Taurine is an amino acid that your body naturally produces, but it can also be produced in a laboratory. It helps regulate heartbeat, muscle contractions, and energy levels. Guarana is a seed that comes from plants native to South America that enhances energy levels.

Health Canada suggests that one’s daily caffeine intake should be no more than 2.5 mg/kg of their whole body weight for those 13 years of age and older (Health Canada - Caffeine). For example: if you weigh 55kg (about 120 pounds), that means you can have about 137mg of caffeine a day.  Now, consider that:

  • a 355 ml can of pop has between 36-46 mg of caffeine;
  • a 1-oz portion of a dark chocolate candy bar would be closer to 19 mg; and
  • some energy drinks have 80mg of caffeine (or more!) in one small can, and that does not include the caffeine found in other ingredients like taurine and guarana.

How It Works

Once caffeine enters your system, it takes effect in about 15 minutes. To get rid of just half of the caffeine you have consumed, it can take up to six hours. Caffeine stimulates the brain in similar ways as cocaine and heroin. While caffeine is much milder than these drugs, it is still addictive.

Side Effects

Caffeine increases alertness, which is why people crave coffee when they are tired.
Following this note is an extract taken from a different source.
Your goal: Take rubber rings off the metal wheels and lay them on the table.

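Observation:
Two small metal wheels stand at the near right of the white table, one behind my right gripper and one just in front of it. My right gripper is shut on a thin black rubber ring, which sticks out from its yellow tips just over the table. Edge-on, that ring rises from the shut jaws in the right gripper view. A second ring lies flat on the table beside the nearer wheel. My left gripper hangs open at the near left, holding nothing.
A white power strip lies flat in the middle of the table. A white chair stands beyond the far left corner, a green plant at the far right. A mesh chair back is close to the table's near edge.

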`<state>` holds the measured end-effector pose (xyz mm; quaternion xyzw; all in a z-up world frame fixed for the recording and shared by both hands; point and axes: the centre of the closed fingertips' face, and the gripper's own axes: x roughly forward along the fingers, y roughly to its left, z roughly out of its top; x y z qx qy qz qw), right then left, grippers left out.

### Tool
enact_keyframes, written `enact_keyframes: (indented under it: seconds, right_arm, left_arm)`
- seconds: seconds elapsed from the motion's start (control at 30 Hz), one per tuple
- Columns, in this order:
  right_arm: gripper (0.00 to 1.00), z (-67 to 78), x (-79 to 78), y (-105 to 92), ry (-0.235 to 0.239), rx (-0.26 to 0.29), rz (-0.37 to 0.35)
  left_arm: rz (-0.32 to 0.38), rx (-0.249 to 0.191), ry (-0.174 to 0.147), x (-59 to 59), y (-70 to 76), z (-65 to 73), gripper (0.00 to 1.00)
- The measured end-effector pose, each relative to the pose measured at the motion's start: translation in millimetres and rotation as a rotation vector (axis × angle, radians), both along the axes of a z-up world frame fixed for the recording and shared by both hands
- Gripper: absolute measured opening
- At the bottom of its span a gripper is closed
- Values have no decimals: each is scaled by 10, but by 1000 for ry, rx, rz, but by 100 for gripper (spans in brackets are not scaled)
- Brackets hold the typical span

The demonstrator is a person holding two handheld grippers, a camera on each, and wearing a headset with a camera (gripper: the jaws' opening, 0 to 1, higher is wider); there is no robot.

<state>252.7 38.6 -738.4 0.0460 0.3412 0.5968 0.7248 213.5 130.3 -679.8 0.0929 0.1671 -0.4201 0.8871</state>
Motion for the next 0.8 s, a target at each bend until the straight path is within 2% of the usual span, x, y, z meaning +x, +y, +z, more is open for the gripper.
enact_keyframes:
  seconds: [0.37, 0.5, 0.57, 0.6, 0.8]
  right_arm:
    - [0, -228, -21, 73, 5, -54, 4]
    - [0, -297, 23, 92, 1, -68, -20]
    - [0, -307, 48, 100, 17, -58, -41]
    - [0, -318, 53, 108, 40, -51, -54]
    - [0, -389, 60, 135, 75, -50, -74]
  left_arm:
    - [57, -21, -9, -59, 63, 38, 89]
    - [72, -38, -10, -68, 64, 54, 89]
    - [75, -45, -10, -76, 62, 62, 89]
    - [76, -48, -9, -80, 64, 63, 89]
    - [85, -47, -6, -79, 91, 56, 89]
However, caffeine can also cause irritability, insomnia, headaches and nervousness (Health Canada – Caffeine). When mixed with other ingredients such as taurine and guanine, side effects of energy drinks can include:

  • nausea and vomiting;
  • heart palpitations (feeling like your heart is racing) or an irregular heartbeat;
  • gastrointestinal upset;
  • anxiety and nervousness;
  • shaking hands;
  • feelings of being hyper-energized;
  • irritability; and/or
  • loss of sleep.

High doses of caffeine can cause seizures, and in some cases, death.

Mixing with Alcohol

Many alcoholic drinks call for the mixing of alcohol and energy drinks.  Alcohol, a depressant, slows down your body and brain, while caffeine has the opposite effect; it increases alertness and speeds up functions. If you combine the two, energy drinks can mask the effects of alcohol. This can lead you to drink way too much without realizing it, and have other effects like nausea, vomiting, alcohol poisoning and dehydration.

Tolerance and Dependence

One can become physically dependent and/or addicted to caffeine. A way to tell if someone is addicted to caffeine is to take away their cup of coffee, their Coke or whatever else they drink to get their caffeine and see if there are any withdrawal symptoms. These symptoms can range from a headache or muscle pain to feeling tired and having no energy (Health Canada – Caffeine). Withdrawal symptoms can also temporarily affect your personality. Some people become irritable or even angry if they are forced to go without caffeine, or find basic tasks more difficult like focusing on reading a book, or memorizing things.

What You Can Do


Before consuming caffeine or energy drinks, youth should talk to a parent or guardian. If you think you are, or know someone who is, addicted to caffeine or if you are looking for more information on the effects of caffeine and other ingredients found in energy drinks, talk to a trusted adult, a family doctor or a school guidance counsellor. To talk to someone in a confidential setting, youth may call the Kids Help Phone (1-800-668-6868), a completely free resource for youth.


If you think a youth is addicted to caffeine or energy drinks, try talking to them. If they prefer not to talk, refer them to their family doctor, school guidance counselor or the Kids Help Phone (1-800-668-6868).